▶ **What you are asked to do**: Repeat exactly the lines below that lie between the line with "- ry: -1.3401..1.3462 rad" and the line with "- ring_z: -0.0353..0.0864", counting both of those lines as part of the answer.

◆ ◆ ◆

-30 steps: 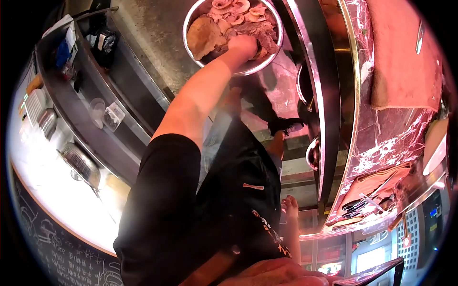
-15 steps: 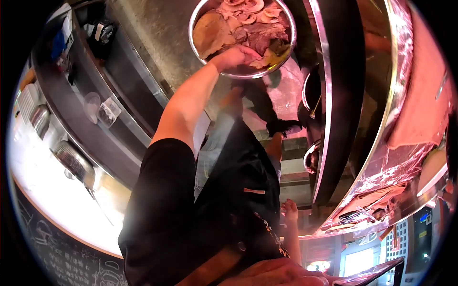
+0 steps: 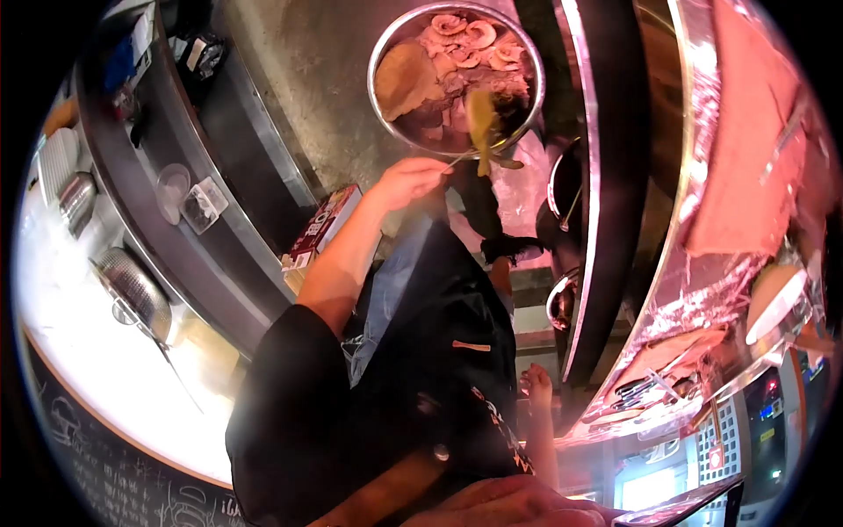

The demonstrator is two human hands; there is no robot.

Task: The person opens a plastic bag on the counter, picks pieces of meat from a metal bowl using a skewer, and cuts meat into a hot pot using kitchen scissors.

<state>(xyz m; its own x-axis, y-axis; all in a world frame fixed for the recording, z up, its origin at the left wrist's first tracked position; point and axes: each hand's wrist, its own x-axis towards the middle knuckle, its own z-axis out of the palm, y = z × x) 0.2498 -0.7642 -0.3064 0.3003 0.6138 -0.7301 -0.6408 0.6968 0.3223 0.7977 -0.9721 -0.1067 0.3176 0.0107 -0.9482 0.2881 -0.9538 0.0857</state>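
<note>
My left hand (image 3: 413,180) is outside the near rim of a round metal bowl (image 3: 380,119), its fingers pinched together. From the fingertips a thin, light stem-like strip leads to a limp yellow-green leafy piece (image 3: 480,132), which hangs at the rim. In the bowl lie a large tan slab of meat (image 3: 406,81), pale ring-shaped pieces (image 3: 479,35) and pinkish sliced meat (image 3: 465,83). Liquid glistens near the lower edge. Low at the right of my body, my right hand (image 3: 536,383) is loosely curled, with nothing visible in it.
Dark metal shelving (image 3: 158,158) runs along the left, holding a clear plastic container (image 3: 204,205). A printed box (image 3: 325,227) stands beside my left forearm. To the right is a counter edge (image 3: 590,176), with a red cloth (image 3: 742,132) and several utensils (image 3: 654,386) beyond it.
My left hand has drawn back out of the bowl toward me, lifting the yellow-green piece to the rim. The bowl sits slightly lower in view, and the printed box shows more. The right hand stays low.
</note>
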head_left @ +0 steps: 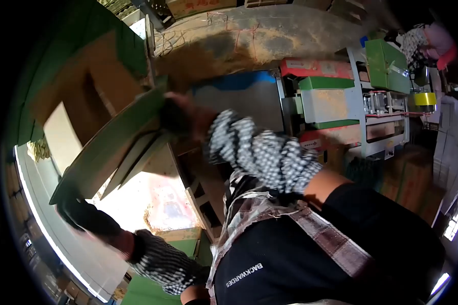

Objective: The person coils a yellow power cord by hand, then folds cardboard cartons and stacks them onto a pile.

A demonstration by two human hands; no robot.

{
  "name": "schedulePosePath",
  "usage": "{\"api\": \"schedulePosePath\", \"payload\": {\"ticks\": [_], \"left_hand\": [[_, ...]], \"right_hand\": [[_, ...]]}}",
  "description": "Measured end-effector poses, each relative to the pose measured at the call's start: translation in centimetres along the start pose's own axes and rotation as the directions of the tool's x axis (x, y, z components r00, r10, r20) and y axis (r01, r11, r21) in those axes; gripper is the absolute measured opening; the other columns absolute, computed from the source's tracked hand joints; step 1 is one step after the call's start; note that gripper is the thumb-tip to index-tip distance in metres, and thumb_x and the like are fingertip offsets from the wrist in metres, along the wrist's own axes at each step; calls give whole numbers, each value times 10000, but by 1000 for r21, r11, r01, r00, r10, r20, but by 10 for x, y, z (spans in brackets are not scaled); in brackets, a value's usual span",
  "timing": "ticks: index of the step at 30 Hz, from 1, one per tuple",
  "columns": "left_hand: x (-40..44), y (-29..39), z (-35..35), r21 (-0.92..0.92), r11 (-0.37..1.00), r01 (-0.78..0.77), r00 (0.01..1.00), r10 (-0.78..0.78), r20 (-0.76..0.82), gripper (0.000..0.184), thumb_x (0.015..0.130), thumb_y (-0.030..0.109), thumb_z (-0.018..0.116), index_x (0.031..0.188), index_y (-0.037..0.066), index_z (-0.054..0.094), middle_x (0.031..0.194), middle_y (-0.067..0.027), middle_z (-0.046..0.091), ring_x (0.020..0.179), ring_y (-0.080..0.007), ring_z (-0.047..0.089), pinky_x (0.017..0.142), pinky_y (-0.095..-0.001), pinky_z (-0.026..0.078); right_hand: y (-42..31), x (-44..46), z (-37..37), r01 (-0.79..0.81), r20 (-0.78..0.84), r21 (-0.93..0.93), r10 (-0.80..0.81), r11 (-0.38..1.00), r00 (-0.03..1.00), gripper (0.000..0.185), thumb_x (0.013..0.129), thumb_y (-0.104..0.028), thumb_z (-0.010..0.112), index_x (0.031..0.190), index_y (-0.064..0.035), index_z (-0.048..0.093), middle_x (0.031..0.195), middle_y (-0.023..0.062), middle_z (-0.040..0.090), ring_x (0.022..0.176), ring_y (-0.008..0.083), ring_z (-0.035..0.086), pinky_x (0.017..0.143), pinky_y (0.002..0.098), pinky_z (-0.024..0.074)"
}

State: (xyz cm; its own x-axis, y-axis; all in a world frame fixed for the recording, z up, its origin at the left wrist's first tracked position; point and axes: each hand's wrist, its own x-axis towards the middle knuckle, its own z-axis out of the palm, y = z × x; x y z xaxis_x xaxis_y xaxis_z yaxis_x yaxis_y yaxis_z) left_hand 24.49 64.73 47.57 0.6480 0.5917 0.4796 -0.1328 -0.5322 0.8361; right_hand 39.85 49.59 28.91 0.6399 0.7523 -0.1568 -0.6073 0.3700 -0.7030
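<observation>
A large green cardboard piece (104, 145) slants across the left of the view, tilted and partly blurred. At its upper right end, my right hand (180, 113), in a dark glove, grips the edge. My left hand (86, 216), also dark-gloved, is closed on its lower left end. Checkered sleeves cover both forearms. Below the cardboard lies a brightly lit work surface (173, 203). Beyond it, a brown open carton (94, 81) shows its flaps.
Green boxes (387, 66) and red boxes (315, 67) stand around a metal machine with a yellow tape roll (425, 98) on the right. Another person in pink (439, 40) is at the upper right. A green carton (188, 244) sits near my left forearm.
</observation>
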Motion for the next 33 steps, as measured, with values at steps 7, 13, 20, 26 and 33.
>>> {"api": "schedulePosePath", "payload": {"ticks": [7, 13, 20, 26, 33], "left_hand": [[-93, 46, 123, 74, 988, -139, 880, 89, 467, 557, 679, 96, 755, 1167, -35, 521, 1051, -162, 605, 1042, -275, 557, 958, -380, 405], [-193, -159, 195, 577, 665, 474, 641, -710, 291, 751, 629, 263, 810, 1248, 14, 466, 1248, -251, 504, 1123, -340, 510, 963, -393, 417], [-243, -306, 207, 320, 792, 520, 725, -607, 325, 960, 683, 293, 805, 1405, -26, 259, 1374, -241, 394, 1242, -317, 435, 1039, -377, 378], [-249, -179, 272, 342, 859, 380, 602, -511, 614, 725, 834, 151, 655, 1435, 25, 270, 1321, -182, 461, 1176, -278, 459, 962, -351, 417], [-129, -57, 294, 304, 928, -213, 560, -139, 817, 378, 696, 147, 682, 1053, 50, 604, 947, -150, 586, 870, -334, 562, 760, -423, 469]], "right_hand": [[-64, -211, -151, 212, -287, 134, -167, 968, 943, 385, 913, -201, 552, 1225, 22, 519, 1187, 127, 592, 1050, 196, 591, 933, 317, 475], [38, -234, -271, 44, -752, 72, 25, 996, 658, 297, 894, -78, 570, 1175, 17, 593, 1137, 70, 634, 968, 131, 605, 831, 244, 487], [-115, -112, -121, -152, -133, -988, -733, 41, 667, 643, 770, -332, 690, 1324, -97, 461, 1316, 171, 448, 1268, 349, 369, 1071, 429, 308], [-17, -237, -152, -445, -342, -891, -504, -96, 793, 554, 784, -285, 619, 1257, -29, 485, 1339, 148, 431, 1302, 312, 342, 1115, 465, 212], [-54, -260, -124, -181, -235, -972, -631, 149, 739, 592, 762, -214, 682, 1282, -45, 456, 1297, 161, 452, 1191, 348, 432, 1029, 446, 335]]}}
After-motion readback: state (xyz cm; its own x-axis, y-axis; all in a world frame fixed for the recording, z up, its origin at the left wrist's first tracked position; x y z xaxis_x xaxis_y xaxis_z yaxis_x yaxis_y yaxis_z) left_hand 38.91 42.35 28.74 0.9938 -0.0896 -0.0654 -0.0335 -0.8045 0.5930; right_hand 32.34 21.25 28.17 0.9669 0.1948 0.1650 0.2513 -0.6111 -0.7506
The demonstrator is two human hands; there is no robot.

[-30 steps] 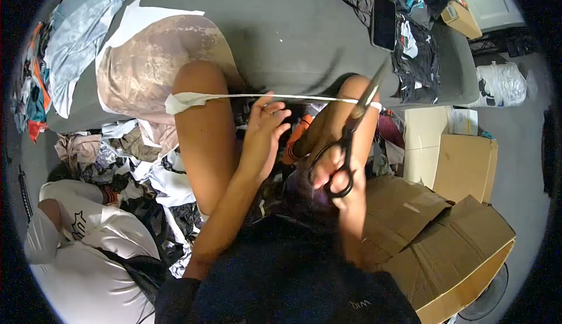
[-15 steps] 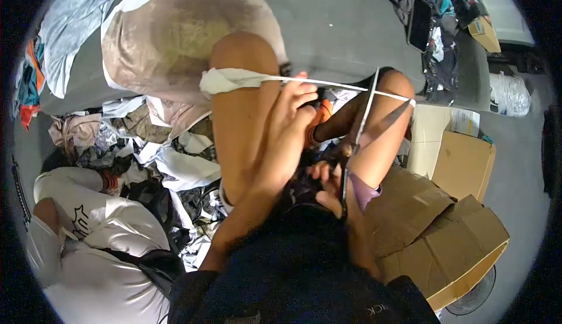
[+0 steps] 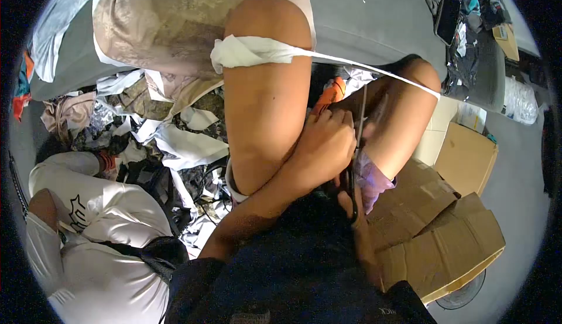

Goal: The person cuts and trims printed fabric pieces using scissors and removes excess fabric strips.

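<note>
1. Head view: the white strip [image 3: 252, 51] is drawn taut between the person's two knees; it lies broad and bunched over the left knee [image 3: 266, 22] and thins to a narrow band that reaches the right knee [image 3: 422, 78]. Whether it passes all the way around either leg is hidden.
2. Below the strip's middle, the left hand [image 3: 329, 142] is bent inward with its fingers curled, right beside the scissors [image 3: 353, 174]. I cannot tell whether anything is held in it.
3. Lower still from the strip, the right hand [image 3: 346, 202] grips the scissors by their dark handles. The blades point up toward the strip and look slightly parted, though one is blurred; their tips show just short of it.
4. An orange item with black marks [image 3: 332, 92] sits just under the strip's middle, and purple cloth [image 3: 374, 182] lies below its right end.
5. Above and left of the strip, patterned fabric [image 3: 170, 19] drapes over a grey surface [image 3: 374, 7]; a phone [image 3: 447, 22] rests above its right end.
6. Down and left of the strip are heaped cloth scraps [image 3: 187, 145] and a person in white clothing [image 3: 111, 230]; down and right stands a cardboard box [image 3: 448, 253].
</note>
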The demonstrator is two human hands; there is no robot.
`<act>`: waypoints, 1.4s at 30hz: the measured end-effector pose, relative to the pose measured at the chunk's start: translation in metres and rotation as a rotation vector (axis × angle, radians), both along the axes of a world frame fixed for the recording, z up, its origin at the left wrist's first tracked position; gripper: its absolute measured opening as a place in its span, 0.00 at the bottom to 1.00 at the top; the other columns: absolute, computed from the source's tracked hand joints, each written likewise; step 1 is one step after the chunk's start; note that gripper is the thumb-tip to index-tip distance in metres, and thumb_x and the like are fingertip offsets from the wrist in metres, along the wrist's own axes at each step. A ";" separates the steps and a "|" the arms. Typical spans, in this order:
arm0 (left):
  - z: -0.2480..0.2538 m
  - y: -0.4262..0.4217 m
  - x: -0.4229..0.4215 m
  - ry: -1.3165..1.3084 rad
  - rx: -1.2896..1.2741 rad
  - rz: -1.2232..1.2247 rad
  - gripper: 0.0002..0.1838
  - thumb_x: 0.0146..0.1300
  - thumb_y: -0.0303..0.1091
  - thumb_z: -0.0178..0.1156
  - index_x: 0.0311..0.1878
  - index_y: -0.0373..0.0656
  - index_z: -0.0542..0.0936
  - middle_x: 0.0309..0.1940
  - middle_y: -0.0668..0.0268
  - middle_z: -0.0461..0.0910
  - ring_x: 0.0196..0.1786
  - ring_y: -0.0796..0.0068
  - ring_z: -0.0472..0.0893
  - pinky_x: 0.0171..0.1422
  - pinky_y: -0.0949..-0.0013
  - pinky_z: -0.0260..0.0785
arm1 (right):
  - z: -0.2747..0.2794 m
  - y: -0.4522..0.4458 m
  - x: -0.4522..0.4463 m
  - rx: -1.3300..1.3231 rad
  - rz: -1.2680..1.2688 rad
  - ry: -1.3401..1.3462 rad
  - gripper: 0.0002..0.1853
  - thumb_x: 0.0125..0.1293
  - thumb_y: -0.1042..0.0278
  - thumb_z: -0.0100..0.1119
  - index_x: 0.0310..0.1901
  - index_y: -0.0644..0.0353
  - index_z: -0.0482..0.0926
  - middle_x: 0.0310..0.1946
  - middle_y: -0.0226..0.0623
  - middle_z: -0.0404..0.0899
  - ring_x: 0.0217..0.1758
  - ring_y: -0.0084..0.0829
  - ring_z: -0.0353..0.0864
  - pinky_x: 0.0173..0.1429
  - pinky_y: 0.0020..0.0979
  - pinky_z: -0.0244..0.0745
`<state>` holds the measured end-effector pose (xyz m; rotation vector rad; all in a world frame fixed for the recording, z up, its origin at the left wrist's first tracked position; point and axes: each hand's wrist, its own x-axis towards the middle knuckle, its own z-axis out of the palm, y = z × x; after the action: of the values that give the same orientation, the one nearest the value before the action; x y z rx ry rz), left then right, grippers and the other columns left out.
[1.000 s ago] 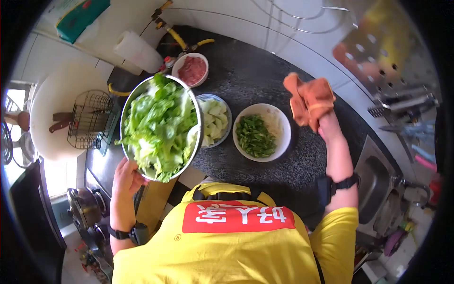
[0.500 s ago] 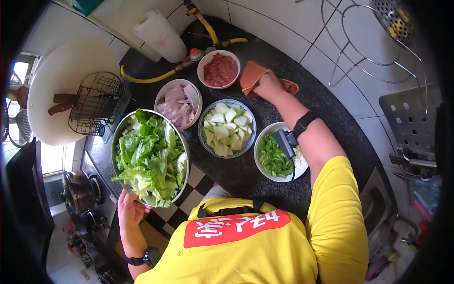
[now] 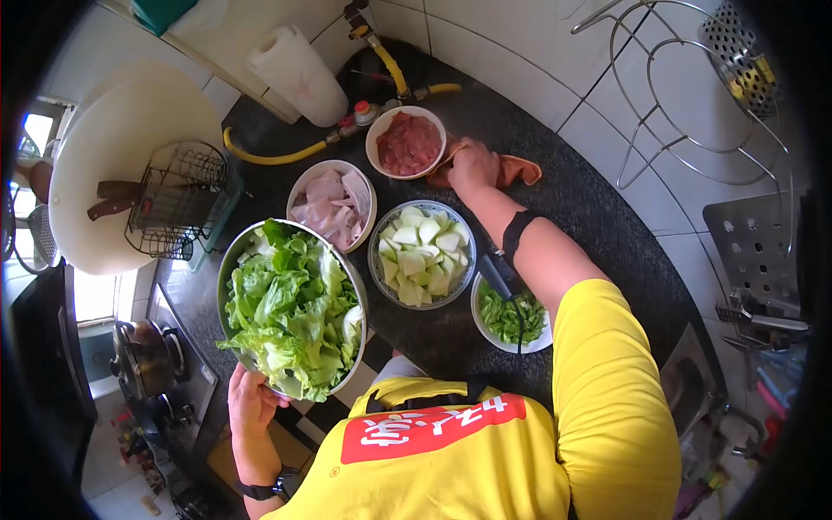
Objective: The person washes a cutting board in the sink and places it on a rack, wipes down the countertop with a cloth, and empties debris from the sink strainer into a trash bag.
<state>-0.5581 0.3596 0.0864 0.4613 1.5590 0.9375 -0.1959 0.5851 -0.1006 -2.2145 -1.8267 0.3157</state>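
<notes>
My left hand (image 3: 251,400) grips the lower rim of a metal bowl (image 3: 227,305) heaped with green lettuce (image 3: 295,308). My right hand (image 3: 473,166) presses an orange cloth (image 3: 518,170) on the dark counter, just right of a white bowl of red meat (image 3: 409,144). Below that meat stands a patterned bowl of pale green vegetable pieces (image 3: 420,253). A bowl of pale meat slices (image 3: 334,206) is between the lettuce and the red meat. Chopped green vegetables (image 3: 507,317) lie in a white bowl partly hidden under my right forearm.
A yellow hose (image 3: 277,158) and a paper roll (image 3: 299,76) are at the back. On the left are a wire rack with knives (image 3: 173,204) and a pot (image 3: 147,354) near the stove. A wire rack (image 3: 654,113) hangs at the upper right, with a sink (image 3: 691,381) below.
My right hand has come from the right side with the cloth to the counter by the red meat. The lettuce bowl is lower in view, and the pale meat now shows beside it.
</notes>
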 end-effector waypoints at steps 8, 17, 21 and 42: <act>0.006 0.020 0.019 -0.025 0.041 -0.086 0.18 0.52 0.23 0.39 0.49 0.31 0.66 0.26 0.52 0.77 0.16 0.63 0.77 0.16 0.69 0.70 | -0.002 -0.005 0.056 0.036 0.189 -0.149 0.08 0.52 0.69 0.53 0.35 0.58 0.77 0.38 0.37 0.76 0.43 0.37 0.77 0.44 0.38 0.72; -0.003 0.086 0.108 -0.180 0.058 -0.372 0.14 0.56 0.25 0.42 0.46 0.32 0.68 0.26 0.56 0.77 0.16 0.67 0.76 0.16 0.70 0.68 | -0.034 -0.138 0.255 0.045 -0.212 -0.271 0.12 0.58 0.71 0.43 0.44 0.57 0.70 0.33 0.43 0.77 0.34 0.42 0.79 0.36 0.38 0.74; -0.036 0.123 0.160 -0.170 0.019 -0.513 0.13 0.55 0.25 0.43 0.44 0.31 0.67 0.25 0.51 0.76 0.18 0.61 0.77 0.19 0.64 0.71 | -0.044 -0.257 0.314 -0.057 -0.384 -0.303 0.15 0.60 0.66 0.42 0.47 0.59 0.71 0.35 0.45 0.78 0.40 0.41 0.78 0.39 0.38 0.74; -0.183 0.224 0.285 -0.281 -0.068 -0.641 0.14 0.58 0.24 0.42 0.45 0.26 0.67 0.37 0.45 0.76 0.36 0.54 0.80 0.36 0.63 0.78 | 0.144 -0.568 0.277 1.348 -0.408 1.607 0.18 0.64 0.54 0.42 0.48 0.57 0.69 0.44 0.37 0.74 0.47 0.35 0.72 0.54 0.41 0.67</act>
<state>-0.2734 0.5835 -0.0968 0.6939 1.0778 0.4275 0.0809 0.0169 0.0437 -0.6796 -0.3116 0.3822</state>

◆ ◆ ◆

▶ **Reply**:
  - ry: -1.3401..1.3462 rad
  - gripper: 0.0002..0.1853
  - thumb_x: 0.0125..0.1293
  - thumb_y: -0.1042..0.0278
  - thumb_z: -0.0100..0.1119
  - index_x: 0.0310..0.1901
  - index_y: -0.0644..0.0353
  - index_z: -0.0482..0.0926
  - middle_x: 0.0310..0.1946
  - middle_y: -0.0226..0.0623
  - middle_z: -0.0404..0.0899
  - ring_x: 0.0217..0.1758
  - ring_y: -0.0084..0.0829
  - ring_z: -0.0353..0.0864

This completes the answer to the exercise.